そこで彼は服喪を厳重に守ったり、朝臣の意見を尊重したり、貴族たちが望む絶対者としての皇帝ではなく『第一人者』としての皇帝としてふるまいます。
しかし呉を滅ぼして天下統一してしまえば話は変わります。およそ百年間の混乱に終止符を打った政治的な業績は誰からも指を差されるようなものではない。
ところが司馬炎には悩みの種がありました。皇太子の無能です。そして彼には皇太子以外に目ぼしい成長した息子がいませんでした。男盛りの時期に立て続けに父母の喪に服し、その為、女性との性行為まで禁じていたようなのです(その時期に彼の子供が誕生した記録がない)。

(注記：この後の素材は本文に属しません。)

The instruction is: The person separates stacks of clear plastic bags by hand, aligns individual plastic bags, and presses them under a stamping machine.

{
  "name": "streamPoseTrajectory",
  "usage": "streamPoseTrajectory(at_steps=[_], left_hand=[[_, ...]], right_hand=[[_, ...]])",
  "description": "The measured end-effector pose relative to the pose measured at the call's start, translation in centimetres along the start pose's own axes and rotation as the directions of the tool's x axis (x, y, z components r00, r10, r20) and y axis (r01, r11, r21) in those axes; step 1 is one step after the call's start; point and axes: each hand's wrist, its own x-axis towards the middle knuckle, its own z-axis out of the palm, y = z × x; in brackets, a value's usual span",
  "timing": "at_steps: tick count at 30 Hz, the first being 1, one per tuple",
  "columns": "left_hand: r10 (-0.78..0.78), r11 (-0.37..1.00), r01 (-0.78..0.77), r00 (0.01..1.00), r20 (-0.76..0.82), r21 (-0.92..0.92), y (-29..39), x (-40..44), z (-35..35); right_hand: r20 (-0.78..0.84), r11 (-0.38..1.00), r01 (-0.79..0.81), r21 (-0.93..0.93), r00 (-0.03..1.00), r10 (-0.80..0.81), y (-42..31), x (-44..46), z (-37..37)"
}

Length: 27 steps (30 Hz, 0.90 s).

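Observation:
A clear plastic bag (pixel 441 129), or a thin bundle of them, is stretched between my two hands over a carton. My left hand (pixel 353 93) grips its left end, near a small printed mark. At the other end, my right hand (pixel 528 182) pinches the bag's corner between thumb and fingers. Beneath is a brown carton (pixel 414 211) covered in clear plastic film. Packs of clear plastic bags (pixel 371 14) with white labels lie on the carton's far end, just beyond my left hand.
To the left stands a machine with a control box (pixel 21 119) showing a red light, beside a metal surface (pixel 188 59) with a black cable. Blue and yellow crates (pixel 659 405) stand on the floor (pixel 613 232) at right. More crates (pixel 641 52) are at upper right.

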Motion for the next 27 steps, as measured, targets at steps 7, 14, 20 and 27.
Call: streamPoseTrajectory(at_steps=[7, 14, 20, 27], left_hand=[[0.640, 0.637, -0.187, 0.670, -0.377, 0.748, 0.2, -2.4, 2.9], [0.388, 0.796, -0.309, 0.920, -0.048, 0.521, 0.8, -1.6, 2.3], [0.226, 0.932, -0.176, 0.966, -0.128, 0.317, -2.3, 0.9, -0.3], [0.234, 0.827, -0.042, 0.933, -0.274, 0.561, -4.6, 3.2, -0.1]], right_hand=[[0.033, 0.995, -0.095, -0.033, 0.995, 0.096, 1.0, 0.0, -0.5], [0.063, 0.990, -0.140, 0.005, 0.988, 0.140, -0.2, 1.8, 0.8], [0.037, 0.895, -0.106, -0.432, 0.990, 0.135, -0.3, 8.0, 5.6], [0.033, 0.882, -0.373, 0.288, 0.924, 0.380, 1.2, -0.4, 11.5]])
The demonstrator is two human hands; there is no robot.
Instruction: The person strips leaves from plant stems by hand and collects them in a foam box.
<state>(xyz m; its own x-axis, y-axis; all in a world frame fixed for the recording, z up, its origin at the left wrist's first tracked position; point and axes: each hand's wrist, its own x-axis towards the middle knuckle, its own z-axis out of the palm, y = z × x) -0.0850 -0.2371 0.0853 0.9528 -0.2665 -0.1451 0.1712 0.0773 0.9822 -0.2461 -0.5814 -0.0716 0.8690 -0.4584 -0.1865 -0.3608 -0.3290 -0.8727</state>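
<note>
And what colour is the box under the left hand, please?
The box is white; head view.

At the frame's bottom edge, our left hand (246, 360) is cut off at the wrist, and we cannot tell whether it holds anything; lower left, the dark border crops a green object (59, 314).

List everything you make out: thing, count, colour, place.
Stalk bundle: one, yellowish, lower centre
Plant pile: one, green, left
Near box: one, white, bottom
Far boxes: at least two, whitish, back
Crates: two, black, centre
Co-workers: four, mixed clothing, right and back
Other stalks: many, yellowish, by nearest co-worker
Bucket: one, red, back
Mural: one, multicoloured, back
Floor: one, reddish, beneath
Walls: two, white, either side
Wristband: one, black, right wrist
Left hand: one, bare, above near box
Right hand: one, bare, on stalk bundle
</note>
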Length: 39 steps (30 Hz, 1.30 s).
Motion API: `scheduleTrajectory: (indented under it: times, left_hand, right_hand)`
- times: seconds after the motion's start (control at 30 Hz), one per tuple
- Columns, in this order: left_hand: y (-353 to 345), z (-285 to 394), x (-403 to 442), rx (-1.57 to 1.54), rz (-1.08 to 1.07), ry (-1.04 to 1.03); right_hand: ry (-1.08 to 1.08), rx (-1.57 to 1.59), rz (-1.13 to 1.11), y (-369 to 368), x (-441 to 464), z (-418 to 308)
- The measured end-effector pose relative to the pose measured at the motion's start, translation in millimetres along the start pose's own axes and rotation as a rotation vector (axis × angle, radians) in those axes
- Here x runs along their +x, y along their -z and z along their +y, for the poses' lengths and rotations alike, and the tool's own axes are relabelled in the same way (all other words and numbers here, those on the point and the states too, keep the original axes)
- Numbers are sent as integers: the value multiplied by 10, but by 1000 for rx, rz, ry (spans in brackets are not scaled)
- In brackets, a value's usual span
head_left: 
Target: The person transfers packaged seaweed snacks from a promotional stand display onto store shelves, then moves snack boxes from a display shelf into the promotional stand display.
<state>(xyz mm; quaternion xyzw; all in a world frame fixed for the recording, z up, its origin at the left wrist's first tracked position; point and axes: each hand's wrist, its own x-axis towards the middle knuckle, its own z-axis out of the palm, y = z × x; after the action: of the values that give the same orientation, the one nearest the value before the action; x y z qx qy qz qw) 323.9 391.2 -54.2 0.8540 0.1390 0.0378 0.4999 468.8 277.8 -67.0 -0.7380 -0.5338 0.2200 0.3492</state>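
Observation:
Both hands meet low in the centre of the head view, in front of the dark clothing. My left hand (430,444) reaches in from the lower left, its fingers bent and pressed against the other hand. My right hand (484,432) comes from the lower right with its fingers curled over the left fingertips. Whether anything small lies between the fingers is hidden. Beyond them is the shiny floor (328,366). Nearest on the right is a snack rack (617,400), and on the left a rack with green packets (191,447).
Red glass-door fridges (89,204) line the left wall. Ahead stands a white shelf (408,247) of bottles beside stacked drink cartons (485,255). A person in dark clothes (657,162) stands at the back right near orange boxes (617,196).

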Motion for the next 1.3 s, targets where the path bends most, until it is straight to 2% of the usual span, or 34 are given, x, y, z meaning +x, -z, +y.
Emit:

更に西晋は魏が皇族を虐げ、緊急の時に役に立たなかった事を鑑みて、司馬一族を王に封じていますが、封じた者には近親者でも代が下れば親しみなど薄れます。強力な叔父、従兄弟たちよりも息子の王を増やし、頼りない皇太子の手助けにしなければならない。それで出身階級が同じ妙齢の女性を百人単位で後宮に入れたのですが、願い空しく、彼はそうして生まれた息子たちが成人する程長生きしなかったし、たとえ弟だろうと政治的には何の頼りにもならなかった事はその後の八王の乱で皇族が無能の恵帝を棚にあげて恣意的な権力闘争を繰り返し、結局西晋王朝の滅亡となります。
しかし『貴族の中の第一人者』というイメージと権力しかない東晋以後の南朝の諸王朝は、身内しか信じられないと同じ過ちを繰り返し、そして同じように衰退します。
まぁ『愚か』とか『暴君』という評価の裏には、そういう評価を下した人間の悪意を考えるべきで、その人の行為にも案外合理的な考えがあったからかも知れませんね。
ちなみに同時代の呉の『暴君』孫コクは皇位継承から遠い血筋から登極し、閨閥強化の為に後宮の人数を増やしており、拡大政略結婚ともいえる政策だった、と評価しています。